(Items from a dataset)
-----
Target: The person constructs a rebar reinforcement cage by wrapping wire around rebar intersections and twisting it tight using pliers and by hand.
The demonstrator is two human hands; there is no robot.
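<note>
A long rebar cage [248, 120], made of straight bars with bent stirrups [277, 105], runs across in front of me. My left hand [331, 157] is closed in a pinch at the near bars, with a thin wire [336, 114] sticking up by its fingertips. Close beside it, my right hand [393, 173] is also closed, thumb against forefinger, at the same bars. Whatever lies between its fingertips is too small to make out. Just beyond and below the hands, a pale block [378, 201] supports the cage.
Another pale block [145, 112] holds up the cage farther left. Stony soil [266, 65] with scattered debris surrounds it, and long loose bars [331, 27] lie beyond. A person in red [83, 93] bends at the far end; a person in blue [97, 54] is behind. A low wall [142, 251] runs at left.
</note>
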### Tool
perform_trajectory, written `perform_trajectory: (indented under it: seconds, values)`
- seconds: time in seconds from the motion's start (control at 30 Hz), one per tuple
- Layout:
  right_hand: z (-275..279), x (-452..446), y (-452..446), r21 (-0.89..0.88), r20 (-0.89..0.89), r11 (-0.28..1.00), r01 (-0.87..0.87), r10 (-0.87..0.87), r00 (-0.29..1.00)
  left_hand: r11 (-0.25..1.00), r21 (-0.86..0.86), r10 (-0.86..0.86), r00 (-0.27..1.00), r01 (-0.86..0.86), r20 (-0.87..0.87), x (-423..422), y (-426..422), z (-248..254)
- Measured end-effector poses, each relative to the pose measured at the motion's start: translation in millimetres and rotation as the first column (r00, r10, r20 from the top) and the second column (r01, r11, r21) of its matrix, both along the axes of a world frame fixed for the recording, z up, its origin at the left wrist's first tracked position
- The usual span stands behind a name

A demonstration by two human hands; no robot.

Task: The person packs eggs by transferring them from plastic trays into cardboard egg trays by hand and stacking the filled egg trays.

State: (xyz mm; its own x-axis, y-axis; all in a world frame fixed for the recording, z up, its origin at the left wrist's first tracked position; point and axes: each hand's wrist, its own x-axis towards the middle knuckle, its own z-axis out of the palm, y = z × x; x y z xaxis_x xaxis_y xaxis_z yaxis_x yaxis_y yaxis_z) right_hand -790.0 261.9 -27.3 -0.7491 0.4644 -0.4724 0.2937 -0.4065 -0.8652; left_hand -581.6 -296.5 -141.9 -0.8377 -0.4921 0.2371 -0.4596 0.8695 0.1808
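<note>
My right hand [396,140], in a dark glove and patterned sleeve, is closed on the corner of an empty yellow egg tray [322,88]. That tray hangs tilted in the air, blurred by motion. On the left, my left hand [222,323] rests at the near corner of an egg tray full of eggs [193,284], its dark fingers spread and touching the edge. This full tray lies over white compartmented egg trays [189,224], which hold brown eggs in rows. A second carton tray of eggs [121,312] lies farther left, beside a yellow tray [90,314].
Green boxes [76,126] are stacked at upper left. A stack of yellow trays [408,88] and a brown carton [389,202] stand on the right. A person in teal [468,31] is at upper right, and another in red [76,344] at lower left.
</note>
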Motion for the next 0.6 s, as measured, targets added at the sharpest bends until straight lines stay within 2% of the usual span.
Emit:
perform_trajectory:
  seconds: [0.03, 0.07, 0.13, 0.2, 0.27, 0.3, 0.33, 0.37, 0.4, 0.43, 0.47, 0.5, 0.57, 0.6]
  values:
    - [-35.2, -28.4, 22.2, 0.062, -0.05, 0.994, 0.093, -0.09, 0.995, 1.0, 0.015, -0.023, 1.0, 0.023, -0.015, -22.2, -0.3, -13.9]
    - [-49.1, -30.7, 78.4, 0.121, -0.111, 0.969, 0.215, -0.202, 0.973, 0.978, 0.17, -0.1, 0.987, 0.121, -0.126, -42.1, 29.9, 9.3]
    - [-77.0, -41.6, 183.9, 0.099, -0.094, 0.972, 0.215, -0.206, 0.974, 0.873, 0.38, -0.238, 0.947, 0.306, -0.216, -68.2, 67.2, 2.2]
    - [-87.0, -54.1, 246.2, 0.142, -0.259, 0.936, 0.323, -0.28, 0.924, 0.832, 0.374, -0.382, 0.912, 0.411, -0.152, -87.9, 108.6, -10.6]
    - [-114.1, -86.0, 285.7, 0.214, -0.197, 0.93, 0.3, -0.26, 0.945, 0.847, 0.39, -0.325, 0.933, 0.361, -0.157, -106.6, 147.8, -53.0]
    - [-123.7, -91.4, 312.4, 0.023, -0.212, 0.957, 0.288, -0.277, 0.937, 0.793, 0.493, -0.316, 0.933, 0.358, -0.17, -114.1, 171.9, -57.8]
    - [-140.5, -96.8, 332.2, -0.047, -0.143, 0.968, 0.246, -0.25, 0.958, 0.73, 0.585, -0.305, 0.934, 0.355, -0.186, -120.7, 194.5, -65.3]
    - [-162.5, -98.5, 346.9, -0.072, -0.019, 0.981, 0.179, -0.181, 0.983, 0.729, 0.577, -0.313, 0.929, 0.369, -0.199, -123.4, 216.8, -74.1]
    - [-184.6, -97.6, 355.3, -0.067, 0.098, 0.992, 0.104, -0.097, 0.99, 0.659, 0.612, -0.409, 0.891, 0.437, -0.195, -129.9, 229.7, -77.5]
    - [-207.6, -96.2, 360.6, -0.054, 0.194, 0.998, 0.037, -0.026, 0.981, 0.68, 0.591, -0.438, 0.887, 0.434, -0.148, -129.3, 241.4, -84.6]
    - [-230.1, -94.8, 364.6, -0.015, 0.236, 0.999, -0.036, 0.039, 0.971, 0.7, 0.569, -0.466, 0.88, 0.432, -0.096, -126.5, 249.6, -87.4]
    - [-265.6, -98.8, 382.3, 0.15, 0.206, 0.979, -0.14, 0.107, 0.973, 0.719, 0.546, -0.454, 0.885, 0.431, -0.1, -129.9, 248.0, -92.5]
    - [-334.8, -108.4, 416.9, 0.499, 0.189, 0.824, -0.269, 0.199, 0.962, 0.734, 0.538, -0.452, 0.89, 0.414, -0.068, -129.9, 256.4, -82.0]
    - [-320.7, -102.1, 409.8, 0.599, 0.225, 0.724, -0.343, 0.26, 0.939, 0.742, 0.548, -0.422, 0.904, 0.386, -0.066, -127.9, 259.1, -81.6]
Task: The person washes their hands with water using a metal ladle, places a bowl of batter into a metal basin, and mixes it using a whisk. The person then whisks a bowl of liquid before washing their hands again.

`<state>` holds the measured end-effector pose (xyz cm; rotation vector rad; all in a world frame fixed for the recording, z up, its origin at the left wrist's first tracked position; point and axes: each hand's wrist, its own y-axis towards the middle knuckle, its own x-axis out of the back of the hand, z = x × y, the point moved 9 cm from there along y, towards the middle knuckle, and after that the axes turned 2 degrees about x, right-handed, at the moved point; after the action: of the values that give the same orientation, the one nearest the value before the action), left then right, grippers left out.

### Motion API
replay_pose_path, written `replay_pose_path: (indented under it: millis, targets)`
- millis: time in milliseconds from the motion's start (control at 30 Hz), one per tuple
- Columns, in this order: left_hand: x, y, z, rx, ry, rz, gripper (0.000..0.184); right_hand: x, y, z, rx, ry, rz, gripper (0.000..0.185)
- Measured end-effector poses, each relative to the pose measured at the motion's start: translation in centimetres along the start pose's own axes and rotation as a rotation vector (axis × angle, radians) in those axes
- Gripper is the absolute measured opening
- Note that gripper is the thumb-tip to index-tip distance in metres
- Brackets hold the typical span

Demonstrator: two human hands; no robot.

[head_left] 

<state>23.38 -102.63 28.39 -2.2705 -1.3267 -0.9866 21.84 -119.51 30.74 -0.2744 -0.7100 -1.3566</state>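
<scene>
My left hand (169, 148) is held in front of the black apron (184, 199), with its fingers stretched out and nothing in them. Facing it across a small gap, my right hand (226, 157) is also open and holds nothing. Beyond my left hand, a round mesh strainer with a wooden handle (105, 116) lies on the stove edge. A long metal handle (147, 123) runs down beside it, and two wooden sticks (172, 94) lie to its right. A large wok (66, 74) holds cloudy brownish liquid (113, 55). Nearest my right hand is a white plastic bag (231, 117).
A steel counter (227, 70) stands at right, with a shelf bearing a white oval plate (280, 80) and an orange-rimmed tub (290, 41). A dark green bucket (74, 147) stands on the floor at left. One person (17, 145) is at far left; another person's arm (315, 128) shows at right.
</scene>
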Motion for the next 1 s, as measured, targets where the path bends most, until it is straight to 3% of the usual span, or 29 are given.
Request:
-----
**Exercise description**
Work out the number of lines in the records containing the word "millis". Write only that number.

**Task result**
2